Work instruction
Select every line containing the word "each" from the material, and copy those lines.
┄┄┄┄┄┄
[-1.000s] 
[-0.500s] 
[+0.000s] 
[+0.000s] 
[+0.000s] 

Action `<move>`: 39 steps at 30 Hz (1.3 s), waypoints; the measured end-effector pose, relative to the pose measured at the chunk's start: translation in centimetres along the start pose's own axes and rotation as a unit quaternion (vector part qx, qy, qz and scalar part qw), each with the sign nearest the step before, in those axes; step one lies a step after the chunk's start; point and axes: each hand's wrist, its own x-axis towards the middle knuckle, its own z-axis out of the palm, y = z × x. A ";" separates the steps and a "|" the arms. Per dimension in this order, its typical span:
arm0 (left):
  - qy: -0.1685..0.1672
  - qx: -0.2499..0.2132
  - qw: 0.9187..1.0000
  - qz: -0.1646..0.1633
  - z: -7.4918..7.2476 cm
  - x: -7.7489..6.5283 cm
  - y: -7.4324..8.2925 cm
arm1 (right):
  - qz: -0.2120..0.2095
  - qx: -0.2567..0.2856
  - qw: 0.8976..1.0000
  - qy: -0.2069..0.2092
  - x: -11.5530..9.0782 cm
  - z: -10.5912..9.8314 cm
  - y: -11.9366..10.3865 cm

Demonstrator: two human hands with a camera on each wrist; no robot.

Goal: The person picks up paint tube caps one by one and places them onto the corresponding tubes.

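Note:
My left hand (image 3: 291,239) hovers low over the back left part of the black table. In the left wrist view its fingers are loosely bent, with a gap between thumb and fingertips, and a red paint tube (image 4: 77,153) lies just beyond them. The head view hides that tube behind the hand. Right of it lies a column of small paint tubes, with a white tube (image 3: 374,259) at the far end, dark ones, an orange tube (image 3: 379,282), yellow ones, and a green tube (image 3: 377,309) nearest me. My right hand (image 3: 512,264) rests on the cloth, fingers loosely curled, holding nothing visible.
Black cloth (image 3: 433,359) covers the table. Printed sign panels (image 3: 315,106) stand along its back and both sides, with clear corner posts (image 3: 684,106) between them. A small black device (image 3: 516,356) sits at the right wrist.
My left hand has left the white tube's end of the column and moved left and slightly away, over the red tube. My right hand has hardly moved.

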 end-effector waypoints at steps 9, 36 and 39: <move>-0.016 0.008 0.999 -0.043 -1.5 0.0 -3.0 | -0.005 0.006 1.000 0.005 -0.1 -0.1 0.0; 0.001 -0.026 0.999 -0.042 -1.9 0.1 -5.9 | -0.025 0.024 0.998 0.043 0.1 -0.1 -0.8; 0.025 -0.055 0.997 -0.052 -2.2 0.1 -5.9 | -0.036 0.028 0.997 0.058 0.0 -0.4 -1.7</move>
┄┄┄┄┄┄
Task solution
Action `<move>`: 39 steps at 30 Hz (1.3 s), waypoints; the measured end-effector pose, relative to the pose measured at the chunk's start: translation in centimetres along the start pose's own axes and rotation as a unit quaternion (vector part qx, qy, qz and scalar part qw), each with the sign nearest the step before, in those axes; step one lies a step after the chunk's start; point and axes: each hand's wrist, its own x-axis towards the middle knuckle, its own z-axis out of the palm, y = z × x. A ";" separates the steps and a "|" the arms. Per dimension in this order, its typical span:
Demonstrator: two human hands with a camera on each wrist; no robot.

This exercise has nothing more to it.